Synthesis of Poly(ethylene oxide) Approaching Monodispersity

Polydispersity in polymers hinders fundamental understanding of their structure-property relationships and prevents them from being used in fields like medicine, where polydispersity affects biological activity. The polydispersity of relatively short-chain poly(ethylene oxide) [(CH2CH2O2)n; PEO] affects its biological activity, for example, the toxicity and efficacy of PEOylated drugs. As a result, there have been intensive efforts to reduce the dispersity as much as possible (truly monodispersed materials are not possible). Here we report a synthetic procedure that leads to an unprecedented low level of dispersity. We also show for the first time that it is possible to discriminate between PEOs differing in only 1 ethylene oxide (EO) unit, essential in order to verify the exceptionally low levels of dispersity achieved here. It is anticipated that the synthesis of poly(ethylene oxide) approaching monodispersity will be of value in many fields where the applications are sensitive to the distribution of molar mass.

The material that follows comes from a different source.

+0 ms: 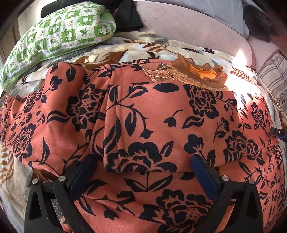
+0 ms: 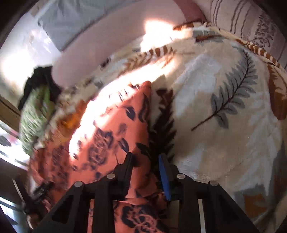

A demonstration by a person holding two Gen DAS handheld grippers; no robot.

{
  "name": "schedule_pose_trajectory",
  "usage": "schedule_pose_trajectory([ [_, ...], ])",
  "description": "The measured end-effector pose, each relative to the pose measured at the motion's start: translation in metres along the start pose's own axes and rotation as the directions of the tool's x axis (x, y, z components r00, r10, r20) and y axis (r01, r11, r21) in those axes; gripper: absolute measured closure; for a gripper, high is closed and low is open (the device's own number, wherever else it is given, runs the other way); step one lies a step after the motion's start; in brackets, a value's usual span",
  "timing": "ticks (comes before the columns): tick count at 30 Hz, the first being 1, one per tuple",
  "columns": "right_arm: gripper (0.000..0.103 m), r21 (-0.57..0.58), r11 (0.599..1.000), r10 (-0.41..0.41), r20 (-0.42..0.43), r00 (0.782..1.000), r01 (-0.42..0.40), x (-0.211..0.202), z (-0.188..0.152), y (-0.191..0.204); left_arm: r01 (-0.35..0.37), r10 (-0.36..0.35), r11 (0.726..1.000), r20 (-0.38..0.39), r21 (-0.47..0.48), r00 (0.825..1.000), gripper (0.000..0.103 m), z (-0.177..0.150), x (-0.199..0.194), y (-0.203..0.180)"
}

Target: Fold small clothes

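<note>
- The salmon floral garment point(image 1: 148, 125) lies spread across a cream leaf-print blanket point(image 2: 224, 143) on a bed, filling most of the left wrist view; its near part is folded over, with a rounded fold edge between the left gripper's fingers.
- The left gripper point(image 1: 143, 163) stands with its jaws wide apart above the cloth, holding nothing; its blue pads point(image 1: 202, 172) frame the fold's lower edge.
- The right gripper point(image 2: 147, 161) sits at the garment's right edge with its jaws narrowly apart and cloth running between them; whether they actually pinch the fabric cannot be told.
- That right edge runs up to a pointed corner point(image 2: 148, 84), and beyond it the blanket lies bare and wide to the right.
- A brown embroidered neckline with an orange lining point(image 1: 202, 73) marks the garment's far edge.
- A green-and-white checked pillow point(image 1: 59, 35) rests on the blanket at far left, with dark fabric point(image 1: 127, 16) behind it; a pale pink quilted surface point(image 1: 188, 26) extends beyond.
- The garment looks soft and suede-like, printed with dark navy roses and leaves, with a stitched seam running down the folded part.
- The blanket is plush, patterned with grey and rust fern fronds.
- Bright sunlight washes out a strip at the garment's far right.
</note>
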State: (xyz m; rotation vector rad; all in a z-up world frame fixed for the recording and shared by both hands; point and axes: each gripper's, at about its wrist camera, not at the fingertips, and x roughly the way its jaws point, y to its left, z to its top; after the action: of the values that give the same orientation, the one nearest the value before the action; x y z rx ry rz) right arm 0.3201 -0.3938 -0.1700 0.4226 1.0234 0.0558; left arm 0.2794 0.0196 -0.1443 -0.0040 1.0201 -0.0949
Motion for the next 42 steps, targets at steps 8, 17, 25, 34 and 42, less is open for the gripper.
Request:
schedule_pose_trajectory([
  [8,0.067,-0.025,0.995,-0.09,0.14,0.986,0.094,-0.048,0.002,0.016,0.027,-0.027,1.0,0.012,0.008,1.0,0.0,0.002,0.001,0.003],
  [17,0.058,0.079,0.985,0.151,0.06,0.987,-0.155,-0.026,-0.043,0.023,0.06,-0.029,0.991,0.244,-0.118,0.969,0.0,0.022,-0.096,0.076],
  [25,0.036,-0.073,0.981,0.19,0.142,0.971,-0.181,-0.076,-0.142,0.071,0.119,0.084,0.731,0.262,-0.672,0.961,0.0,-0.012,-0.109,0.316],
  [34,0.036,0.075,0.975,0.194,0.158,0.968,-0.207,-0.07,-0.19,0.058,0.195,0.002,0.568,0.238,-0.8,0.971,0.0,-0.005,-0.055,0.4],
  [42,0.036,0.08,0.978,0.181,0.156,0.971,-0.195,-0.071,-0.184,0.058,0.268,-0.019,0.459,0.292,-0.847,0.956,0.017,-0.008,-0.037,0.425],
])
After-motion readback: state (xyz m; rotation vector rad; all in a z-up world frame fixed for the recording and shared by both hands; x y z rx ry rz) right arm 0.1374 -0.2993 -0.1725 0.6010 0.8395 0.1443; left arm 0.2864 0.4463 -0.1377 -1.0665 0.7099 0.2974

Solving crystal structures of molecular solids without single crystals: a simulated annealing approach

The ab initio determination of relatively complex crystal structures of flexible molecules without the need for single crystals is discussed. A method is described based on simulated annealing in which the powder diffraction patterns of randomly generated trial structures are calculated and compared with the observed powder diffraction pattern in order to identify the model which provides the best fit and therefore the true structure. By employing simulated annealing both downhill (improved fit) and uphill (reduced fit) moves are possible ensuring escape from local minima in order to find the global minimum in the goodness-of-fit, i.e. the true structure. Key to the successful solution of flexible molecules is the introduction of a geometrical description which specifies atomic positions within the unit cell in terms of bond lengths and angles. In this way only those random structures which are chemically plausible are generated, greatly reducing the number of trial structures and rendering tractable the otherwise impossible task of ab initio determination. It is shown that structures with 37 variable parameters can be solved from only a few milligrams of powder. The limits of structural complexity for this method should be similar to those for refinement using powder data, i.e. around 200 variables. The variables may be those of position, or orientation of the molecule(s) in the unit cell as well as bond lengths, bond angles or torsion angles.